Friday, September 27, 2024

How I achived an A+ on all security tests using AstroJS

Léo Mercier @Sawangg

Astro being my new frontend framework of choice to avoid the triangle company, I went on a quest to achieve maximum security for my users without sacrificing on developer experience. I achieved 99% of what I set out to do and in this article, I’ll present you the solutions I found along the way.

Security Headers

The first test I wanted to pass was the Mozilla observatory. The solution will depend on two factors. First, if your site is static or dynamic and second on your hosting. My website is fully dynamic and hosted on the edge network of Cloudflare.

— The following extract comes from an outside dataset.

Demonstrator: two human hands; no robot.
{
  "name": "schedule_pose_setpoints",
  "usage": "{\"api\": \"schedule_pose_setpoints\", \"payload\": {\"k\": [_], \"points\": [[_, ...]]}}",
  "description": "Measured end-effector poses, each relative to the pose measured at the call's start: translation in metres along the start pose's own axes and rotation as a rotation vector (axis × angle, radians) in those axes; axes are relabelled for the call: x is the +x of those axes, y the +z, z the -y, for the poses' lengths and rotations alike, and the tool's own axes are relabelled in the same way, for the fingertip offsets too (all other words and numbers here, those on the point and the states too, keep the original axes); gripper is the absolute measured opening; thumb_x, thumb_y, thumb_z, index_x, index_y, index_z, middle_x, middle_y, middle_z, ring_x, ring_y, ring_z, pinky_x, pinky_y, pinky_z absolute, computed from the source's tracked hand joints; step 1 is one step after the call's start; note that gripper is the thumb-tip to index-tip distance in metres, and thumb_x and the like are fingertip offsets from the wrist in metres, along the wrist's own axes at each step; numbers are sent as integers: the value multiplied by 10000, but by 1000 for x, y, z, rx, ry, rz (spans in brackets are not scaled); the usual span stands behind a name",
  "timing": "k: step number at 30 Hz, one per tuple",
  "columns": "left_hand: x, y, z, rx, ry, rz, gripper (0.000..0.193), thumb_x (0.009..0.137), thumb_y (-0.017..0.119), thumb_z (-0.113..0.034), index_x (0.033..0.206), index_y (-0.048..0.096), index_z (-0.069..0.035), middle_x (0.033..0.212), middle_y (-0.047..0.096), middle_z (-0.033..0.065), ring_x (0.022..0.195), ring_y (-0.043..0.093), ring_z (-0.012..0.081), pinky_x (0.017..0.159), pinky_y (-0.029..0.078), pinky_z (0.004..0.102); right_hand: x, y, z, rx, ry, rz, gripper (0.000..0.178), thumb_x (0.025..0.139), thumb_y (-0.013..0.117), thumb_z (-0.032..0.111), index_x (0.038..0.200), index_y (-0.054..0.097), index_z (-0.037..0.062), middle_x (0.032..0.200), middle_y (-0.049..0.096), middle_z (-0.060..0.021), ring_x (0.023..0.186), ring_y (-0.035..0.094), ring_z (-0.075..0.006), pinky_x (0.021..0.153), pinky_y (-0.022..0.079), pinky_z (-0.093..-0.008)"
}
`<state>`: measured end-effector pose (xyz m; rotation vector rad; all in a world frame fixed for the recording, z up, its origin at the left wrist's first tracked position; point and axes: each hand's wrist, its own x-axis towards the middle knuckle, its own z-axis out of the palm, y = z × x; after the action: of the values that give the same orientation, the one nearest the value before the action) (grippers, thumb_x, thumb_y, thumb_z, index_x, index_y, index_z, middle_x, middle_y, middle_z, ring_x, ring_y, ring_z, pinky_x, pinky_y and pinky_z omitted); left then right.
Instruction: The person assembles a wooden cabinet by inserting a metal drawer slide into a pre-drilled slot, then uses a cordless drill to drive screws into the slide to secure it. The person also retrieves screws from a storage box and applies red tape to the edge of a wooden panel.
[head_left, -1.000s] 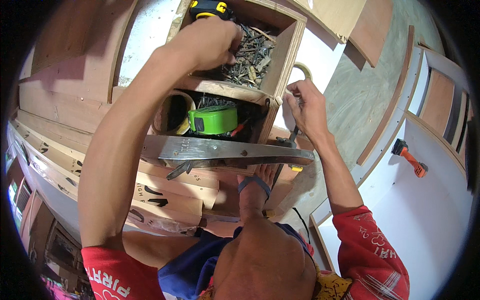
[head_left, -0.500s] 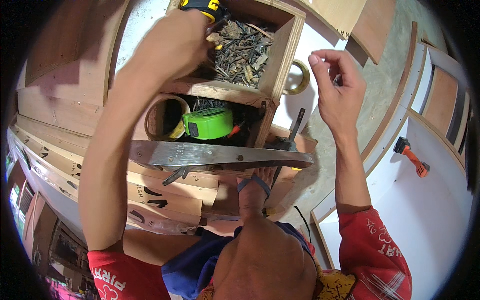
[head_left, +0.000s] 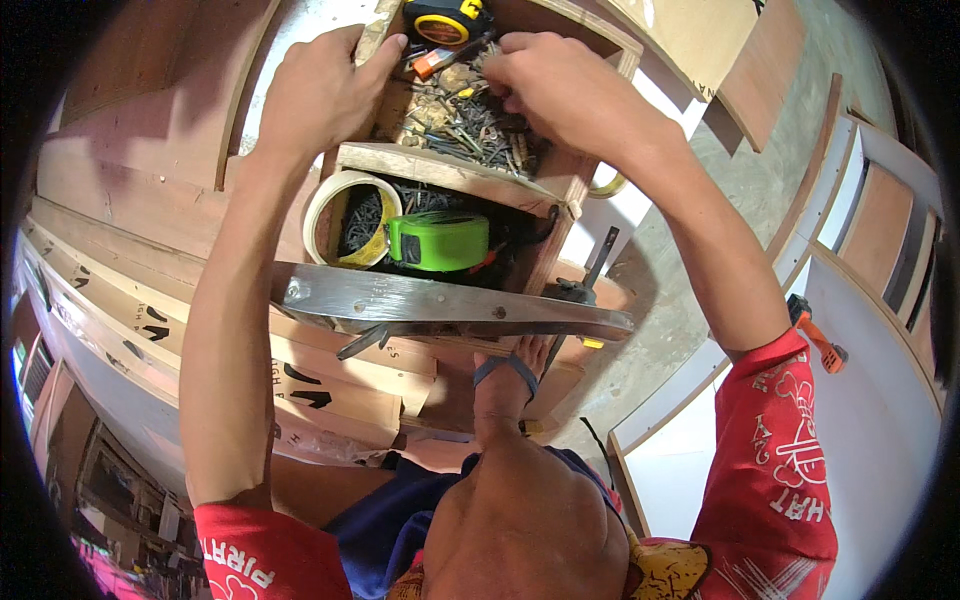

So, I created a middleware that added all the necessary headers.

const securityHeadersMiddleware = defineMiddleware(async (_, next) => {
  const response = await next();
  if (response.headers.get("content-type") !== "text/html") return response;

  // NOTE: The nonce should not be created and replaced here, it defeats the purpose of the CSP.
  const nonce = Buffer.from(crypto.randomUUID()).toString("base64");
  const cspHeader = `
    default-src 'none';
    script-src 'strict-dynamic' 'nonce-${nonce}';
    style-src 'self' 'unsafe-inline';
    img-src 'self' https: blob: data:;
    font-src 'self';
    form-action 'self';
    frame-ancestors 'none';
    base-uri 'none';
    connect-src 'self';
    upgrade-insecure-requests;
  `;
  const body = (await response.text()).replaceAll("<script", `<script nonce="${nonce}"`);

  response.headers.set("Access-Control-Allow-Origin", import.meta.env.PROD ? import.meta.env.SITE : "*");
  response.headers.set("Strict-Transport-Security", "max-age=31536000; includeSubDomains");
  response.headers.set("X-Frame-Options", "DENY");
  response.headers.set("X-Content-Type-Options", "nosniff");
  response.headers.set("Referrer-Policy", "strict-origin");
  response.headers.set(
    "Permissions-Policy",
    "accelerometer=(), autoplay=(self), camera=(), cross-origin-isolated=(), display-capture=(), encrypted-media=(), fullscreen=(self), geolocation=(), gyroscope=(), keyboard-map=(), magnetometer=(), microphone=(), midi=(), payment=(), picture-in-picture=(self), publickey-credentials-get=(), screen-wake-lock=(), sync-xhr=(), usb=(), xr-spatial-tracking=()",
  );
  response.headers.set("Cross-Origin-Embedder-Policy", "require-corp");
  response.headers.set("Cross-Origin-Opener-Policy", "same-origin");
  response.headers.set("Cross-Origin-Resource-Policy", "same-origin");
  response.headers.set("Content-Security-Policy", cspHeader.replace(/\s{2,}/g, " ").trim());
  response.headers.set("X-Nonce", nonce);

  return new Response(body, response);
});

As you can see, there is a workaround to make the Content-Security-Policy header work. We generate the nonce inside the middleware and simply replace the script tags with the nonce. This is not secure but there is currently no better way. An integration called @kindspells/astro-shield could work but I haven’t tested it myself.

The values of the different headers will depend on what you want to achieve, my middleware is really strict. You can find more informations on the security headers website as well as the Mozilla web security page.

If you’re on a static website, you could add <meta> tags in your <head> to achieve the same result, except the Content-Security-Policy header that would require a bit more work. You could also use your hosting provider to set the headers either with rules of with custom files such as _headers for Netlify and Cloudflare.

Cloudflare

If you’re using Cloudflare workers like myself, the first thing you’ll need to do is disable the feature called Speed Brain inside your Cloudflare dashboard. This features injects scripts in your head tag for prefetching, resulting in a CSP error. Prefetching is done inside Astro if you configured it, so you don’t need this feature.

You might have noticed I’m using the Crypto API in the middleware. This means that if you plan on using it, you’ll need to enable the nodejs_compat feature of your worker and use a minimum compatibility date of 2024-09-23. Here is an example wrangler.toml in the root of my project.

compatibility_date = "2024-09-23"
compatibility_flags = ["nodejs_compat"]

Security.txt

A new standard as emerged to disclose security vulnerabilities to website owners. The security.txt file, located in the .well-known/ folder aims to create a simple way for security researchers to contact you. You can simply create this file in Astro by adding .well-known/security.txt to your public folder.

Next steps

The Subresource Integrity will be the next subject I’ll tackle inside Astro. I’d also like to remove the unsafe-inline for the style-src directive of my Content Security Policy.

Thank you for reading and see you soon!